» Task to carry out
All lines from the one containing "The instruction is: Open" through the final line of the material below must appear exactly as they are, with nothing else.
-- Data block follows --
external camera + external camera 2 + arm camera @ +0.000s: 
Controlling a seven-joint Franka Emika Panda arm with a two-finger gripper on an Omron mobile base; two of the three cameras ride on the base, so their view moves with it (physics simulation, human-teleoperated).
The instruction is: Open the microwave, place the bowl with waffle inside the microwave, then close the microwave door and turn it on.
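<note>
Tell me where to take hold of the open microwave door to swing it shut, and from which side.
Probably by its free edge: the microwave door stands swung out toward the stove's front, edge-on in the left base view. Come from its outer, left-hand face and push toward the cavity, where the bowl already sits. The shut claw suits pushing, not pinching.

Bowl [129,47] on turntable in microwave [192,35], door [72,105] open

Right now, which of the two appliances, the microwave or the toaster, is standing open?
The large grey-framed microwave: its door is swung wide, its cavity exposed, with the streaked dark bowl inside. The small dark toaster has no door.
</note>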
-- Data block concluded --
» Output below
The instruction is: Open the microwave, place the bowl with waffle inside the microwave, then close the microwave door and turn it on.
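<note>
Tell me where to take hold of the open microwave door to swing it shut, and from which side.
Probably by its free edge: the microwave door stands swung out toward the stove's front, edge-on in the left base view. Come from its outer, left-hand face and push toward the cavity, where the bowl already sits. The shut claw suits pushing, not pinching.

Bowl [129,47] on turntable in microwave [192,35], door [72,105] open

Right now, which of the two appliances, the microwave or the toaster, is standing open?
The large grey-framed microwave: its door is swung wide, its cavity exposed, with the streaked dark bowl inside. The small dark toaster has no door.
</note>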

The output is now finished.